**Problem to work on:** When you restate the data, keep every word as it is and drop the images.

**Data below:**
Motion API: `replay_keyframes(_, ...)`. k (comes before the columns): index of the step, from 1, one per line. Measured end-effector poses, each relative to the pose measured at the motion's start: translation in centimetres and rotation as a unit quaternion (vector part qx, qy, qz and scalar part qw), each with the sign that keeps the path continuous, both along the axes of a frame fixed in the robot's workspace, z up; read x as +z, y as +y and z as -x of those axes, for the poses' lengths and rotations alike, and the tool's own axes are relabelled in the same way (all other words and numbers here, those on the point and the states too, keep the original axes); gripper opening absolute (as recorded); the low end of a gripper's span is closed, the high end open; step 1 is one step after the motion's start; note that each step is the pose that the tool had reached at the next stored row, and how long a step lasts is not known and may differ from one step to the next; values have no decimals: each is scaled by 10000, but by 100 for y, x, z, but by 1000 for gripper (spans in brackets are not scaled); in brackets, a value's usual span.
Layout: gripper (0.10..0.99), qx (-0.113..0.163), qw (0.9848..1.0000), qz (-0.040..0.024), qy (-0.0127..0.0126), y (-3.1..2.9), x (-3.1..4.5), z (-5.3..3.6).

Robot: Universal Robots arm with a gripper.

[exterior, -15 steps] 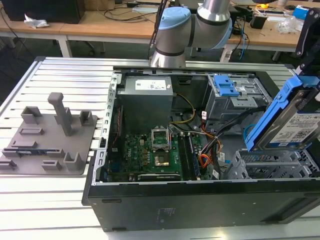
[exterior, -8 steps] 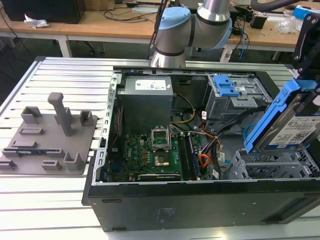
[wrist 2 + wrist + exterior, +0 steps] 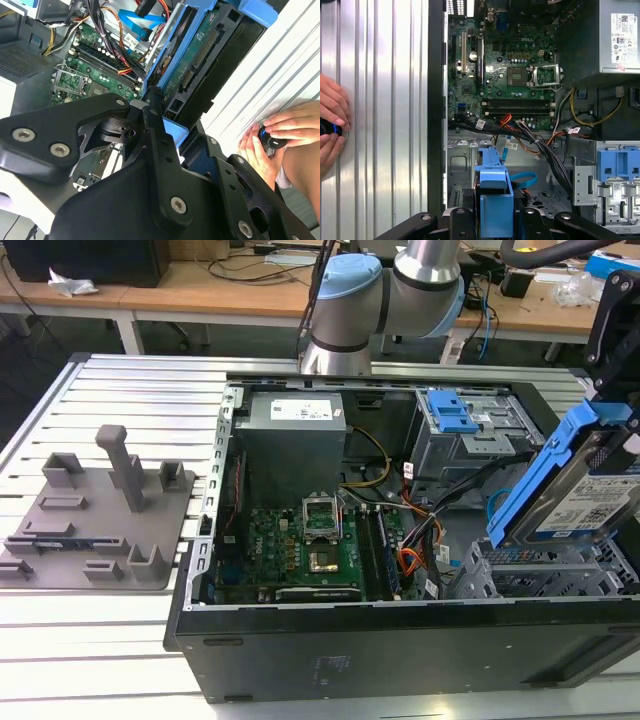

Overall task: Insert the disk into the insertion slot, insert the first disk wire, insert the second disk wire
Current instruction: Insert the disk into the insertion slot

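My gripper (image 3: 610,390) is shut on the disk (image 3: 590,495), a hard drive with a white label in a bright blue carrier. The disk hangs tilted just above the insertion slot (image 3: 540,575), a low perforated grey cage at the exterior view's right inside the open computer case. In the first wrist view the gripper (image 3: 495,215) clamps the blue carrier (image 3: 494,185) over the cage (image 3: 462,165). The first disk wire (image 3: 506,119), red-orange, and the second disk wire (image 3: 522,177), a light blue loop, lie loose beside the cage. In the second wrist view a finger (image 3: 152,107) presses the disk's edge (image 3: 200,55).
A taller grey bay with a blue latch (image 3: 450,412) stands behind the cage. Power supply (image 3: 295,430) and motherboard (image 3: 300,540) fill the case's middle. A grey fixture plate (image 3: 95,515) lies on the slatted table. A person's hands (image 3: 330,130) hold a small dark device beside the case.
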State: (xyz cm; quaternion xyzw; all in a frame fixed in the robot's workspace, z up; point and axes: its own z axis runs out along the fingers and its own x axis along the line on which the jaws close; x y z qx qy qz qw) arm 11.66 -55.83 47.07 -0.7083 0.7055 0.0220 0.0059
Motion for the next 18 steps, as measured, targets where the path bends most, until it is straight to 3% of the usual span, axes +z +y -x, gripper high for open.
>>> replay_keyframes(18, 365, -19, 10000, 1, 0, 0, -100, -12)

**Result:**
Motion API: `replay_keyframes(_, ...)`. k (comes before the columns): index of the step, from 1, one per line. Measured end-effector poses, each relative to the pose measured at the motion's start: translation in centimetres and rotation as a unit quaternion (vector part qx, qy, qz and scalar part qw), each with the sign that keeps the path continuous, both along the axes of a frame fixed in the robot's workspace, z up; read x as +z, y as +y and z as -x of those axes, for the poses' lengths and rotations alike, and the tool's own axes are relabelled in the same way (all other words and numbers here, those on the point and the states too, keep the original axes); gripper opening absolute (as recorded); the low end of a gripper's span is closed, the high end open; step 1 is one step after the motion's start; note that each step is the pose that the tool had reached at the next stored row, and how long a step lasts is not known and may differ from one step to the next; values have no decimals: each is scaled by 10000, but by 100 for y, x, z, but by 1000 for gripper (spans in brackets are not scaled); in brackets, a value's usual span.
Layout: gripper (0.10..0.99), qx (-0.113..0.163), qw (0.9848..1.0000), qz (-0.040..0.024), qy (-0.0127..0.0126), y (-3.1..2.9), x (-3.1..4.5), z (-5.3..3.6).

Robot: Universal Robots arm with a gripper.

[exterior, -15 steps] 
[exterior, -8 steps] 
[wrist 2 + wrist + exterior, +0 steps] 

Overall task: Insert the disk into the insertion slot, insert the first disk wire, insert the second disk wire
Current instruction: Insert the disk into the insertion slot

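My gripper (image 3: 610,390) is shut on the disk (image 3: 590,495), a hard drive with a white label in a bright blue carrier. The disk hangs tilted just above the insertion slot (image 3: 540,575), a low perforated grey cage at the exterior view's right inside the open computer case. In the first wrist view the gripper (image 3: 495,215) clamps the blue carrier (image 3: 494,185) over the cage (image 3: 462,165). The first disk wire (image 3: 506,119), red-orange, and the second disk wire (image 3: 522,177), a light blue loop, lie loose beside the cage. In the second wrist view a finger (image 3: 152,107) presses the disk's edge (image 3: 200,55).
A taller grey bay with a blue latch (image 3: 450,412) stands behind the cage. Power supply (image 3: 295,430) and motherboard (image 3: 300,540) fill the case's middle. A grey fixture plate (image 3: 95,515) lies on the slatted table. A person's hands (image 3: 330,130) hold a small dark device beside the case.
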State: (xyz cm; quaternion xyzw; all in a frame fixed in the robot's workspace, z up; point and axes: its own z axis runs out along the fingers and its own x axis along the line on which the jaws close; x y z qx qy qz qw) arm 11.66 -55.83 47.07 -0.7083 0.7055 0.0220 0.0059
Motion for the next 18 steps, as measured, targets where the path bends most, until it is straight to 3% of the usual span, axes +z +y -x, gripper high for open.
>>> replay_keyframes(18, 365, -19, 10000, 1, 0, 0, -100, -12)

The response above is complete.